Summary: Researchers have identified 26 new genes associated with intellectual disability.
Source: CAMH
A step closer to personalized medicine for intellectual disability
Researchers at the Centre for Addiction and Mental Health (CAMH) and Queen’s University have identified 26 previously unreported genes linked to intellectual disability. Most individuals affected by intellectual disability do not receive a molecular diagnosis today, a gap that can limit clinical care and is associated with worse health outcomes and reduced life expectancy. This study advances genetic understanding and diagnostic potential for affected families.
The findings, published in Molecular Psychiatry, have immediate implications for diagnosis and clinical care, and they expand current knowledge of brain development and function. Several of the genes discovered show overlap with genes implicated in autism spectrum disorders, highlighting shared biological pathways.
“This is the largest study of its kind on intellectual disability to come out of North America,” said Dr. John Vincent, Senior Scientist and leader of the MiND (Molecular Neuropsychiatry and Development) Laboratory in the Campbell Family Mental Health Research Institute at CAMH. The project was co-led with Professor Muhammad Ayub of Queen’s University.
Intellectual disability affects more than 1% of children worldwide and is defined by significant limitations in intellectual functioning and adaptive behavior that impact day-to-day life. Many individuals with intellectual disability also show symptoms that overlap with autism spectrum disorders, and growing evidence points to shared genetic contributors.
The study analyzed 192 families from Pakistan and Iran in which more than one family member is affected. Intellectual disability in these families is often caused by autosomal recessive mutations, where an affected individual inherits a defective copy of a gene from each parent. Many of the families reported marriages between relatives (consanguinity), a practice found in parts of South Asia, the Middle East, and Africa. Studying consanguineous families and multiple affected members increases the ability to identify recessive disease genes that are harder to find in outbred populations.
The research team identified definite or candidate mutations or copy number variants in 51% of families, affecting 72 different genes. Of these, 26 genes had not previously been implicated in autosomal recessive intellectual disability. Some of the newly implicated genes carry loss-of-function mutations, while others have missense variants; among the novel findings are the first reported missense variants in BDNF and TET1 associated with intellectual disability. Transcriptional analysis indicated strong prenatal brain expression for many of the genes, underlining their potential role during early neurodevelopment.
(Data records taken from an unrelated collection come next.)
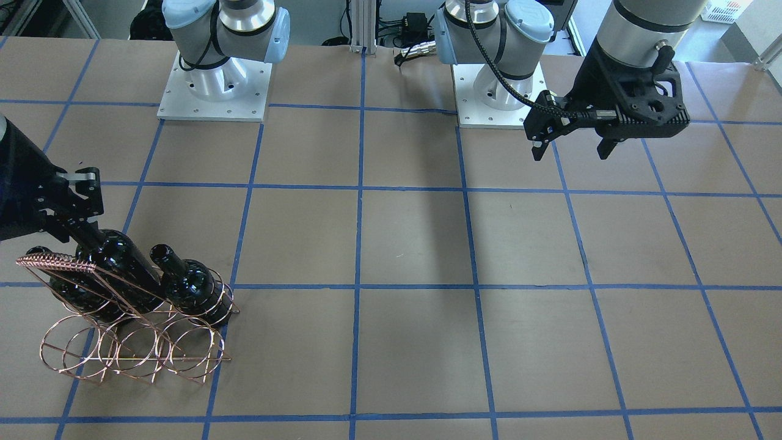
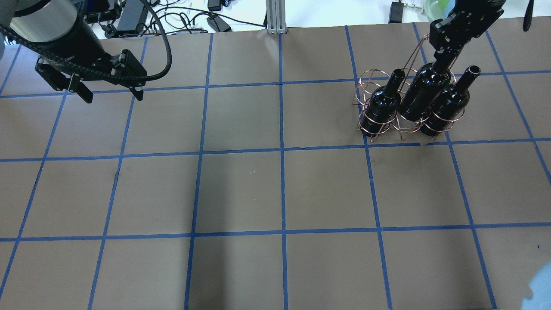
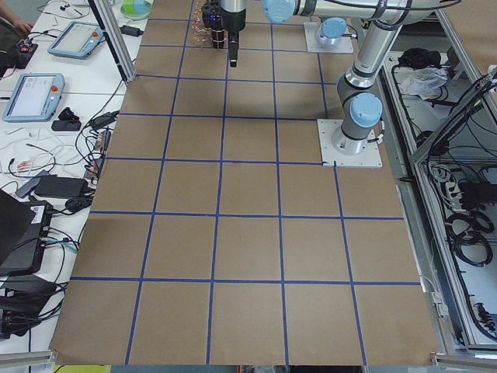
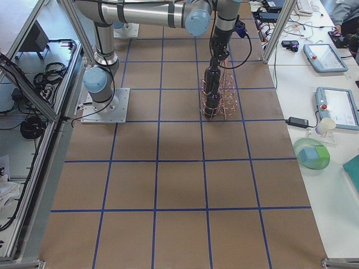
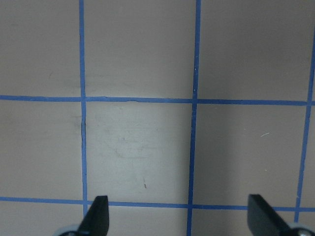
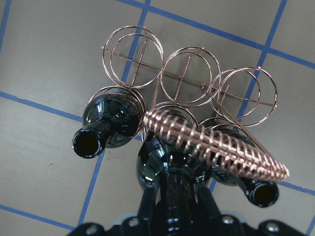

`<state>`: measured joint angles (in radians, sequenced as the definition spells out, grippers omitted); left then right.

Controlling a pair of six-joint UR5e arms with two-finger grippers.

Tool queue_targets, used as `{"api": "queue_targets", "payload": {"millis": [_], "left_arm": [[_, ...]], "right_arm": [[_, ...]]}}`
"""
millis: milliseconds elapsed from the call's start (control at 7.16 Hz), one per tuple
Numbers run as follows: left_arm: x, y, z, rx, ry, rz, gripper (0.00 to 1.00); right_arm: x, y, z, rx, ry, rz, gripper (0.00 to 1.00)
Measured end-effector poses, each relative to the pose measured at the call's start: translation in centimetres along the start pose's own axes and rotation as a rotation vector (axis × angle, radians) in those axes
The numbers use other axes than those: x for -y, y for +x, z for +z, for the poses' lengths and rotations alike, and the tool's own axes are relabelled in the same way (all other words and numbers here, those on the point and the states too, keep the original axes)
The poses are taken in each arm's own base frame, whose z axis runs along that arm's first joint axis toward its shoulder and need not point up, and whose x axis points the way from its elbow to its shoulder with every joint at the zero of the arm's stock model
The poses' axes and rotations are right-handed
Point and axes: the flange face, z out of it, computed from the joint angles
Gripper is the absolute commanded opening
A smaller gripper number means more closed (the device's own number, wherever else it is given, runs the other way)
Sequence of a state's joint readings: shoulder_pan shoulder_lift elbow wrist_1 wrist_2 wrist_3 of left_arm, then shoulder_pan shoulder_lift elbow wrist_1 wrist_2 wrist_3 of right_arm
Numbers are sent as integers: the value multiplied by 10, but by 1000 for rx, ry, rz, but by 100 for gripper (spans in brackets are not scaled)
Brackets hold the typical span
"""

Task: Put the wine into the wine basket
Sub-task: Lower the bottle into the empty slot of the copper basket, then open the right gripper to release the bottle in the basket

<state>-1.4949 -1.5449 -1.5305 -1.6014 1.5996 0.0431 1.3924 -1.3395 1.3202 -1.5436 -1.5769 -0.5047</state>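
The copper wire wine basket [image 2: 366, 125] stands at the far right of the table; it also shows in the front view [image 1: 128, 348]. My right gripper [image 2: 447, 54] is shut on the neck of a black wine bottle [image 2: 424, 92], upright over the middle ring of one row and riding higher than its neighbours. Two more black bottles [image 2: 385, 101] [image 2: 450, 105] sit in the rings on either side. In the right wrist view the held bottle [image 6: 170, 172] is under the coil-wrapped handle [image 6: 216, 145]. My left gripper [image 2: 112, 95] is open and empty, far off.
The basket's other row of three rings [image 6: 187, 76] holds nothing. The brown table [image 2: 280, 193] has a blue tape grid. The arm bases [image 1: 214, 85] stand at the robot's edge. Cables and boxes [image 2: 129, 17] lie past the table's far edge.
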Motion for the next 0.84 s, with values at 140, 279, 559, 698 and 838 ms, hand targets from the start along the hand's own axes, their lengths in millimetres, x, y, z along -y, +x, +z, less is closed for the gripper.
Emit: {"api": "queue_targets", "payload": {"millis": [140,279,559,698,838], "left_arm": [[-1,2,-2,-14,5,-2,100],[-3,3,-4,-23,9,-7,100],[-5,3,-5,-27,6,-12,100],[-4,2,-6,-26,9,-12,100],[-4,1,-7,-27,14,-9,100]], "right_arm": [[1,0,3,0,0,-1,1],[1,0,3,-2,4,-1,1],[4,2,14,-3,7,-3,5],[7,3,26,-6,12,-3,5],[8,4,46,-10,19,-2,5]]}}
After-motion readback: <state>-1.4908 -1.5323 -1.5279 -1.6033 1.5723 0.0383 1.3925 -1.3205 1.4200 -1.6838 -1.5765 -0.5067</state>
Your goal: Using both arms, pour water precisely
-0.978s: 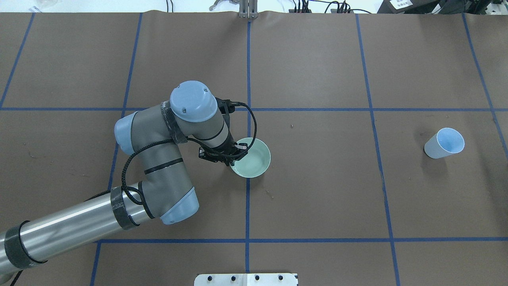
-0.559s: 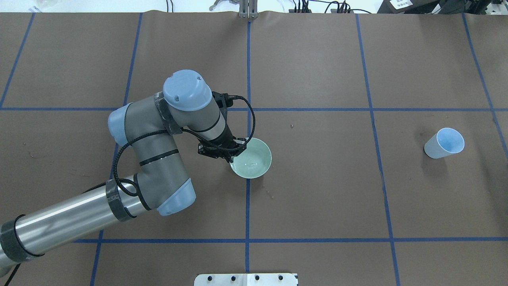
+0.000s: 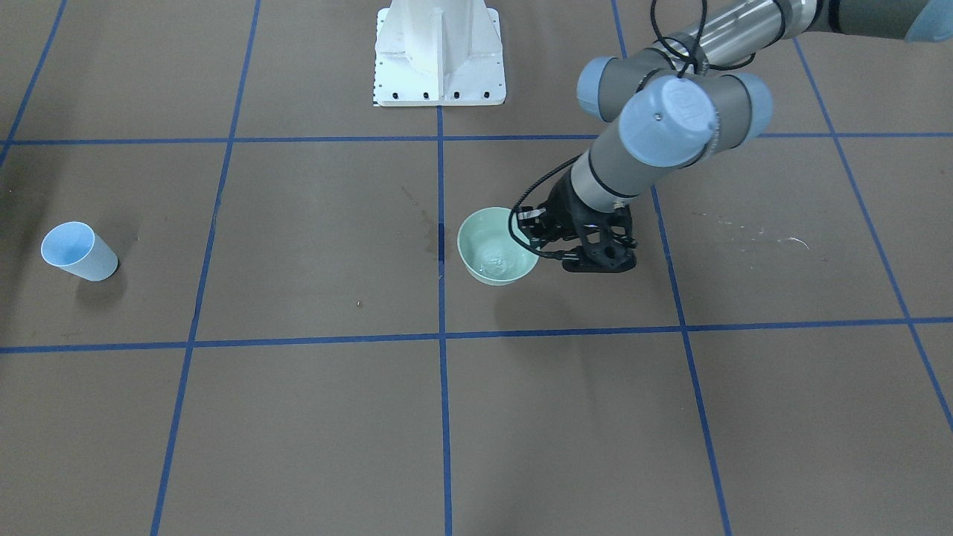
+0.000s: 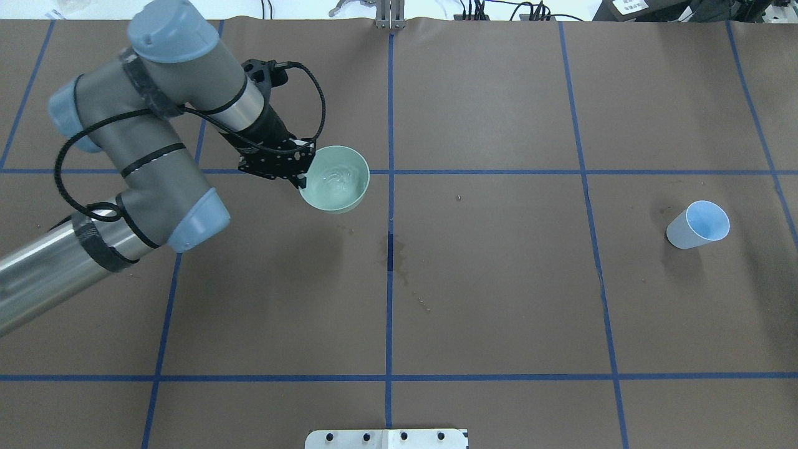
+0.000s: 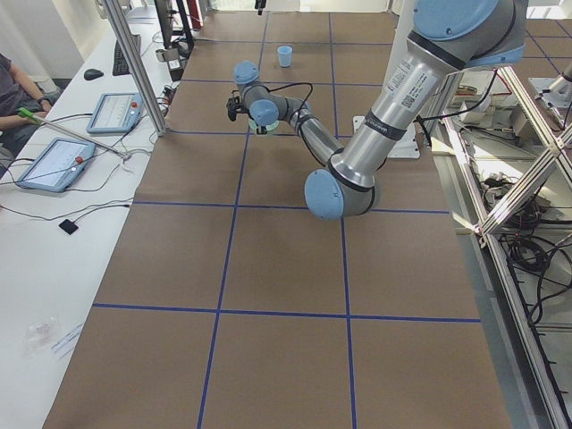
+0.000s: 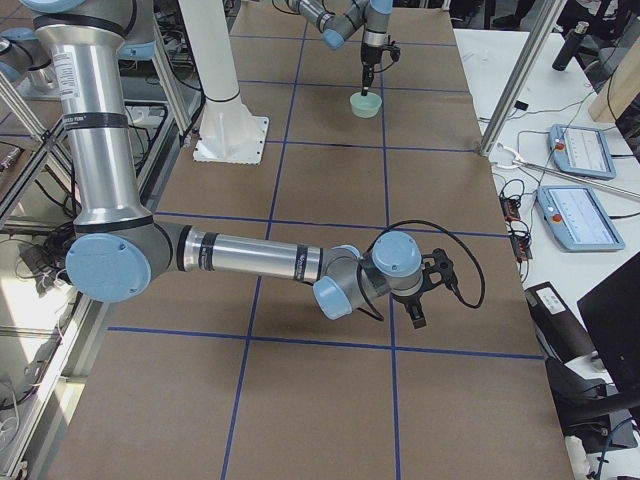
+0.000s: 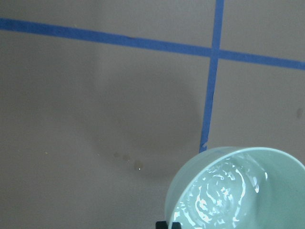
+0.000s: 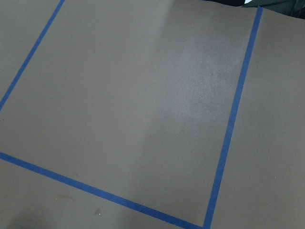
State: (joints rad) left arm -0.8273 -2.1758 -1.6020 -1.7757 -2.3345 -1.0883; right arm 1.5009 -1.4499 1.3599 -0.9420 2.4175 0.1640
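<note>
Upper left, we see the left gripper [image 4: 303, 173] clamped on the rim of the green bowl [image 4: 341, 190], held level above the table [image 4: 499, 299] (so the water [image 4: 333, 178] glinting inside does not spill). Far right, the blue cup [image 4: 698, 224] waits, likely the target; whether the right gripper [image 6: 414, 315] is open we cannot tell.

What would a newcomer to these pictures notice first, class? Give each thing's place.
The left arm reaches out, its tool clamped on the rim of a pale green bowl holding rippling water. On the robot's right a pale blue cup stands alone, and a dark stain marks the table near its middle.
</note>
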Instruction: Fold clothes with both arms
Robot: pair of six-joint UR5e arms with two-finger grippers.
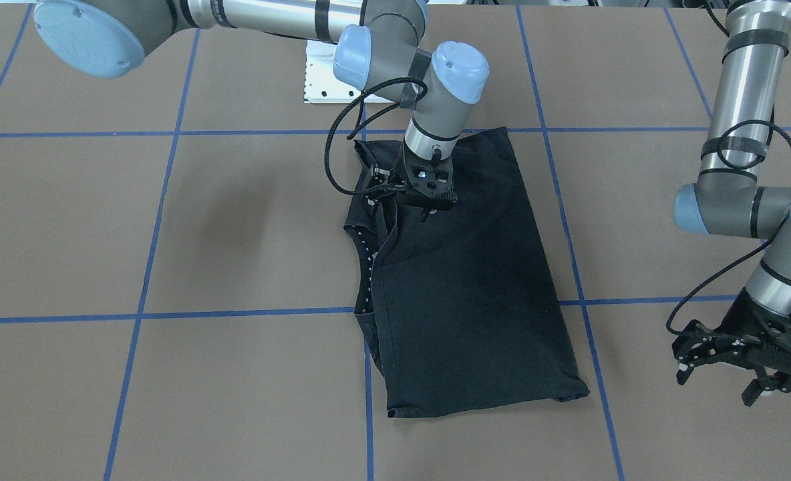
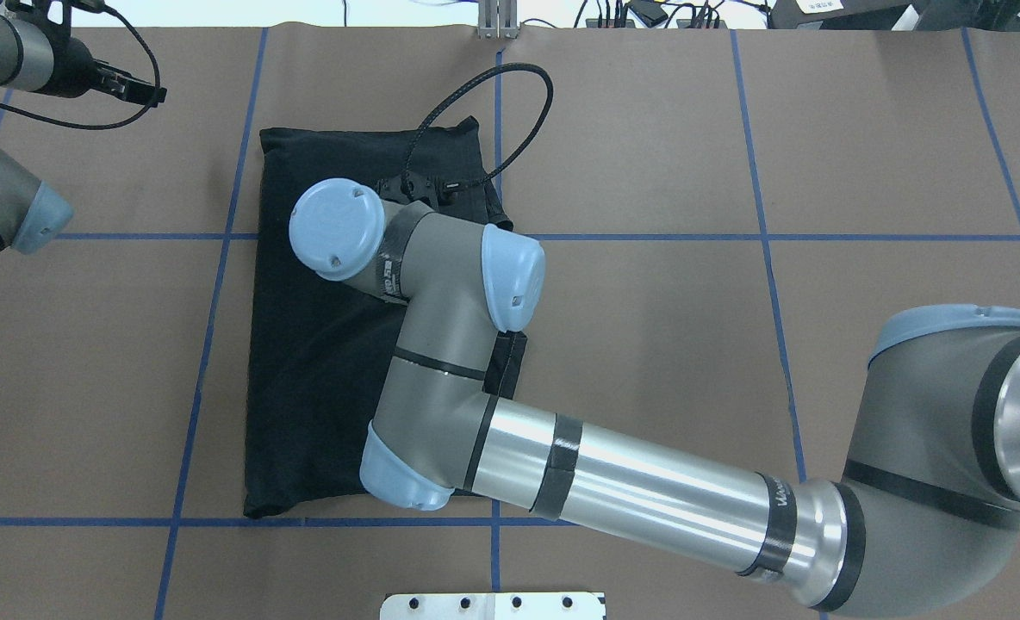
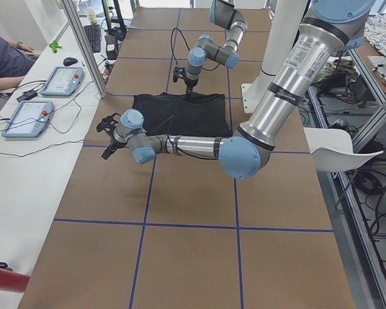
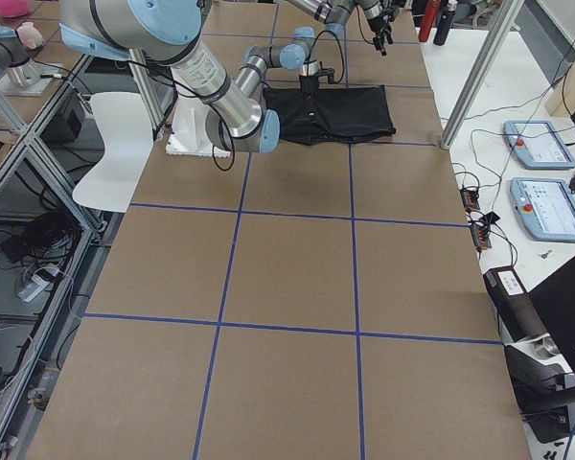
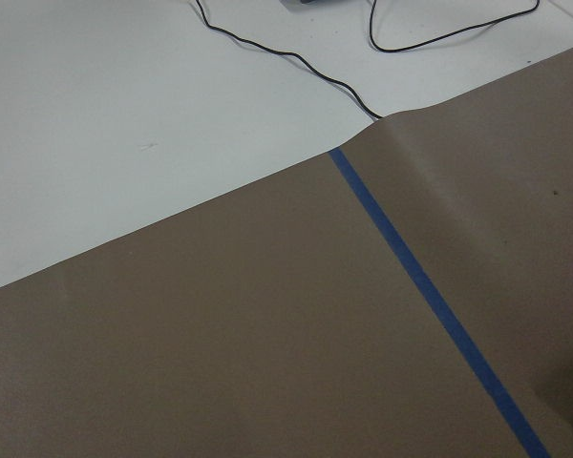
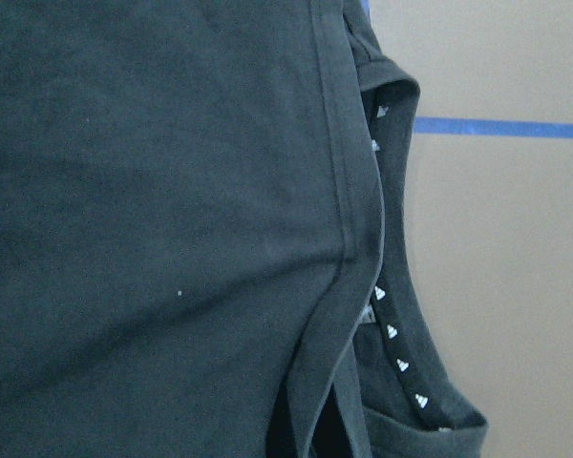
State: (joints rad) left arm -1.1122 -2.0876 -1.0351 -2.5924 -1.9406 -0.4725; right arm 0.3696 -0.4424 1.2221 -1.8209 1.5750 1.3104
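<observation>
**One black T-shirt folded long and narrow, right arm above its neck edge**

A single black T-shirt (image 1: 462, 280) lies flat on the worktop (image 1: 235, 227), which is covered in brown paper. The shirt is folded into a long, narrow rectangle of soft matte knit. Its long axis runs from the robot's side toward the operators' side, slanting slightly in the front-facing view. It lies across the blue tape lines (image 1: 255, 311) that mark the paper in a grid.

The ribbed neckband (image 6: 392, 329) shows along the long edge on the robot's right. It carries a row of small white triangular marks, and a stitched fabric edge curves just beside it.

Two tubular silver-grey arms with light blue joint caps are in view. The right gripper (image 1: 433, 200) points down over the shirt's robot-side end, just beside the neckband. Its black jaws merge with the black cloth, so I cannot tell whether they are spread or pinching.

The left gripper (image 1: 719, 381) hangs over bare paper, well apart from the shirt on the robot's left. Its jaws are spread and hold nothing.
</observation>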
Beyond gene discovery, the study demonstrates a practical strategy that can accelerate diagnostic yield: combining microarray genotyping, homozygosity-by-descent mapping, copy number variation analysis, and whole exome sequencing in consanguineous families. This combined approach produced a high diagnostic rate and can inform clinical genetic testing strategies for populations where consanguinity is common. The approach is also relevant to outbred populations because the identified genes and pathways often overlap with de novo gene sets implicated in other neuropsychiatric disorders.
Implications for diagnosis and care
One immediate clinical application is risk reduction through family screening and genetic counselling. Relatives who are unaffected could be tested to determine carrier status for identified mutations. This information can guide reproductive decision-making and counselling about the genetic risks associated with within-family marriages. The longer-term goal is to integrate these gene discoveries into broader diagnostic screening tools that are applicable to global populations, including regions where consanguineous marriage is uncommon. Ultimately, precise genetic diagnosis can support tailored clinical care and lay the groundwork for research into targeted therapies.
“Knowing which genes are involved is a major step forward,” Dr. Vincent said. “The next stage is to understand how these genes function in the brain and in biological pathways before treatment strategies can be developed.”
Funding: This study was funded by the Canadian Institutes of Health Research.
Source: Sean O’Malley, CAMH
Image source: Image provided in the public domain.
Original research: The study is reported in Molecular Psychiatry under the title “Mapping autosomal recessive intellectual disability: combined microarray and exome sequencing identifies 26 novel candidate genes in 192 consanguineous families.” The research describes the discovery of 26 new candidate genes for autosomal recessive intellectual disability and summarizes the combined genetic methods and clinical implications.
Abstract
Approximately 1% of the global population is affected by intellectual disability (ID), and most individuals currently receive no molecular diagnosis. Prior estimates propose more than 2,500 autosomal ID genes, with many cases resulting from autosomal recessive variants. By combining microarray genotyping, homozygosity-by-descent mapping, copy number variation analysis, and whole exome sequencing in 192 multiplex consanguineous Pakistani and Iranian families with non-syndromic ID, researchers identified likely causative mutations or CNVs in 51% of families across 72 genes, including 26 novel candidate genes. Novel loss-of-function and missense variants were reported, with prominent prenatal brain expression for many genes. The high diagnostic yield supports the clinical potential of this approach for populations with common consanguinity and indicates relevance for broader diagnostic efforts in outbred populations.